EXERCISE REQUIREMENTS: After finding the line with "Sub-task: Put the" in the data below, set down exactly each line through the one with "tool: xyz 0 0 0", inclusive, and stop there.

START SOURCE INFORMATION

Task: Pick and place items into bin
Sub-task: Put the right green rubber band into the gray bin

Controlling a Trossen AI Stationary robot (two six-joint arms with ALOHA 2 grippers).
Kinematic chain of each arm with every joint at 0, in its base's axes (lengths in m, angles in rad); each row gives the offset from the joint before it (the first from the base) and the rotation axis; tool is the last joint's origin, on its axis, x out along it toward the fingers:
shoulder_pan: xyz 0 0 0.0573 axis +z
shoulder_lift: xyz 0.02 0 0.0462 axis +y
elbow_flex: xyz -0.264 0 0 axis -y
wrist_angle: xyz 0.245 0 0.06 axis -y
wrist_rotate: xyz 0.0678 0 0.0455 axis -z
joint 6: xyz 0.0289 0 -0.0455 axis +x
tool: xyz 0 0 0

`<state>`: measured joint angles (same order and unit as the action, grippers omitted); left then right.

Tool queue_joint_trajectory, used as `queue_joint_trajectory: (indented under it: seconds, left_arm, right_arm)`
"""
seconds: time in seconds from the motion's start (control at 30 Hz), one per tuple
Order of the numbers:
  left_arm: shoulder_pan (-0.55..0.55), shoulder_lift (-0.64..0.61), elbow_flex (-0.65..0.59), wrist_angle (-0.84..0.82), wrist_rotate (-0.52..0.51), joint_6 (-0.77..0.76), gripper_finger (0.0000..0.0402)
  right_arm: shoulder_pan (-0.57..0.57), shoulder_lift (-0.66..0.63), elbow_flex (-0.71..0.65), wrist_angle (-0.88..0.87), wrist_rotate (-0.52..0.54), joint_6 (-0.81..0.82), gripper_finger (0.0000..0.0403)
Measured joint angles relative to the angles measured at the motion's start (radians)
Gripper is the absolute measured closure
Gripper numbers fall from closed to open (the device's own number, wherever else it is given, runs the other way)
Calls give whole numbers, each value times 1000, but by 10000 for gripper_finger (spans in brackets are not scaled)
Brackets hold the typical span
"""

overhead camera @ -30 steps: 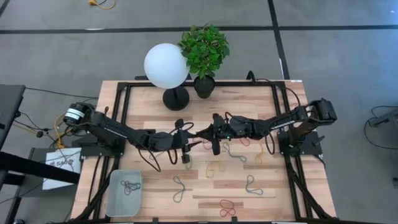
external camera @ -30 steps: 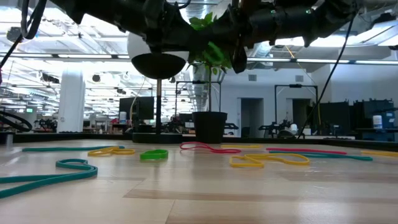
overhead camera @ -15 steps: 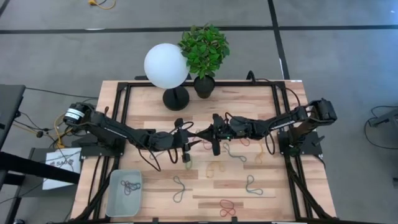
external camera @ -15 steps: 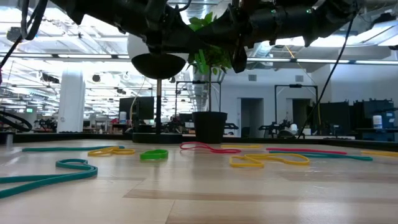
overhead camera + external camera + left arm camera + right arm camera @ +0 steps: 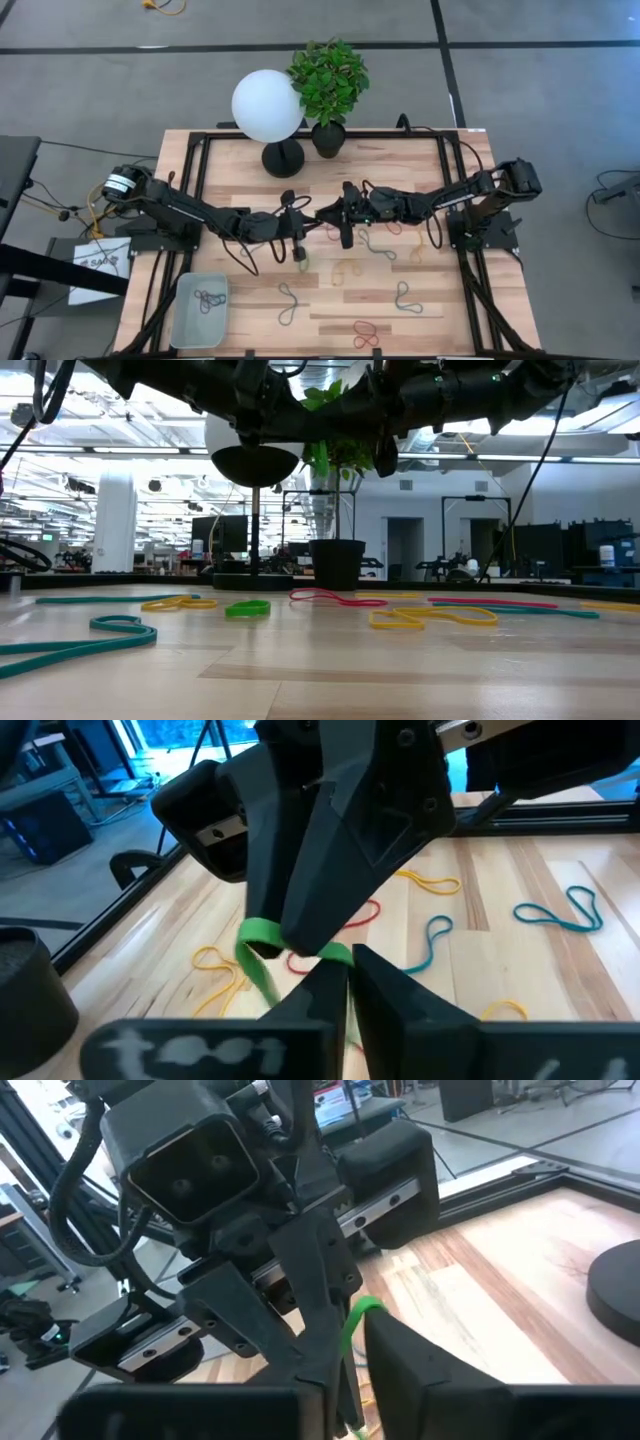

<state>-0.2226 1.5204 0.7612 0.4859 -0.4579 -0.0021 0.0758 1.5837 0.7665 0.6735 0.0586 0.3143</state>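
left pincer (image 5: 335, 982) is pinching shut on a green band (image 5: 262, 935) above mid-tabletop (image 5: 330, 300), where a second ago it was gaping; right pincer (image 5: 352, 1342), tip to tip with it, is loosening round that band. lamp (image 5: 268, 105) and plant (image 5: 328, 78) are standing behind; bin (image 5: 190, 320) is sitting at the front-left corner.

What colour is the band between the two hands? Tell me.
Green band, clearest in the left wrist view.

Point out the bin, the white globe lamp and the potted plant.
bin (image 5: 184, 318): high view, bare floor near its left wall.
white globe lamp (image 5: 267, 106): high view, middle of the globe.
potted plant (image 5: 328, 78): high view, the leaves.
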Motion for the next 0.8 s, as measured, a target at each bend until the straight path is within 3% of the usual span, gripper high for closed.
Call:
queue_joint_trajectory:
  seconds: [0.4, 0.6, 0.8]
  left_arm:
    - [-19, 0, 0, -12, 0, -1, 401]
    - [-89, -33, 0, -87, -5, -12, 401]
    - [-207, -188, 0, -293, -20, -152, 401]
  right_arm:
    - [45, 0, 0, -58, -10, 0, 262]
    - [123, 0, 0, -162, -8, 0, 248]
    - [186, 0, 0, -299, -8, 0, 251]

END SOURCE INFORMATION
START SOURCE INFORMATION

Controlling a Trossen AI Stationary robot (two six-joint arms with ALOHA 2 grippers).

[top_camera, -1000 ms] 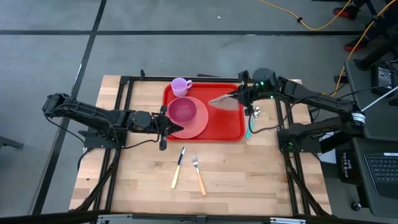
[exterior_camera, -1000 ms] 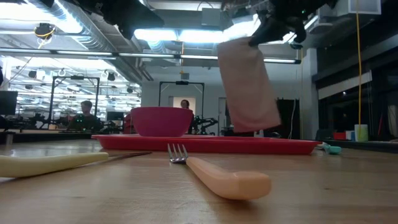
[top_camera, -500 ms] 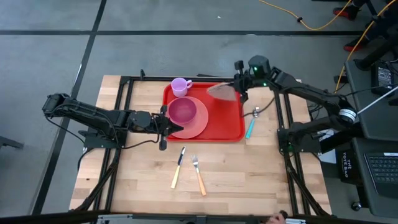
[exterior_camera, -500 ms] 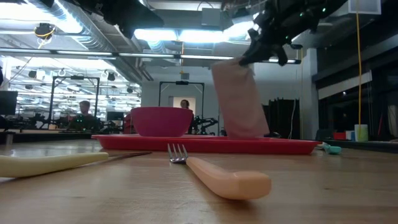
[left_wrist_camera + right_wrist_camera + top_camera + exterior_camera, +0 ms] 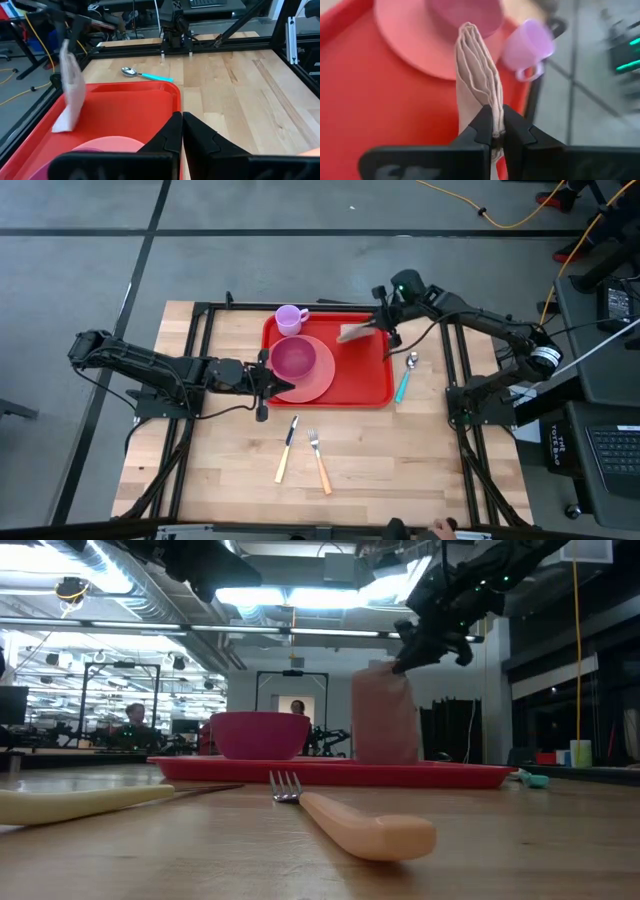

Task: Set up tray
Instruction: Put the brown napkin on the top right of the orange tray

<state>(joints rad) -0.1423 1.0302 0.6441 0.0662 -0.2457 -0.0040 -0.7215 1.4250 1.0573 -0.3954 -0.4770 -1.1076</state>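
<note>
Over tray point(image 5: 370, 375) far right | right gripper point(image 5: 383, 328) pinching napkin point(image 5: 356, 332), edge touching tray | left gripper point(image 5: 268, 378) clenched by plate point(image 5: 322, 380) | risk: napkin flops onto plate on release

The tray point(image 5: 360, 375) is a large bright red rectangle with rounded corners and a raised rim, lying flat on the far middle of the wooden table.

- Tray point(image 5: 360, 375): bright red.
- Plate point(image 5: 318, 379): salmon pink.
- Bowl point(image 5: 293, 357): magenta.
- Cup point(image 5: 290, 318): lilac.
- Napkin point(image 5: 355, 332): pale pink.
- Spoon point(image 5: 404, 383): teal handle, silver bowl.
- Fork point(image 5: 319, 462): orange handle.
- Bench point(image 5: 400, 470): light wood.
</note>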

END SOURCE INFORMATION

TASK ANSWER:
Sub-task: Put the right green rubber band into the gray bin

Controlling a Trossen AI Stationary robot (two six-joint arms with ALOHA 2 grippers).
Kinematic chain of each arm with every joint at 0, in its base's axes (lengths in m, angles in rad); each row gives the offset from the joint before it (the first from the base) and the rotation axis; tool is the last joint's origin, on its axis, x out along it toward the fingers:
shoulder_pan: xyz 0 0 0.0573 axis +z
shoulder_lift: xyz 0.02 0 0.0462 axis +y
elbow_flex: xyz -0.264 0 0 axis -y
wrist_angle: xyz 0.245 0 0.06 axis -y
wrist_rotate: xyz 0.0678 0 0.0455 axis -z
joint 6: xyz 0.0289 0 -0.0455 axis +x
tool: xyz 0 0 0

The requested output has been fully supplied.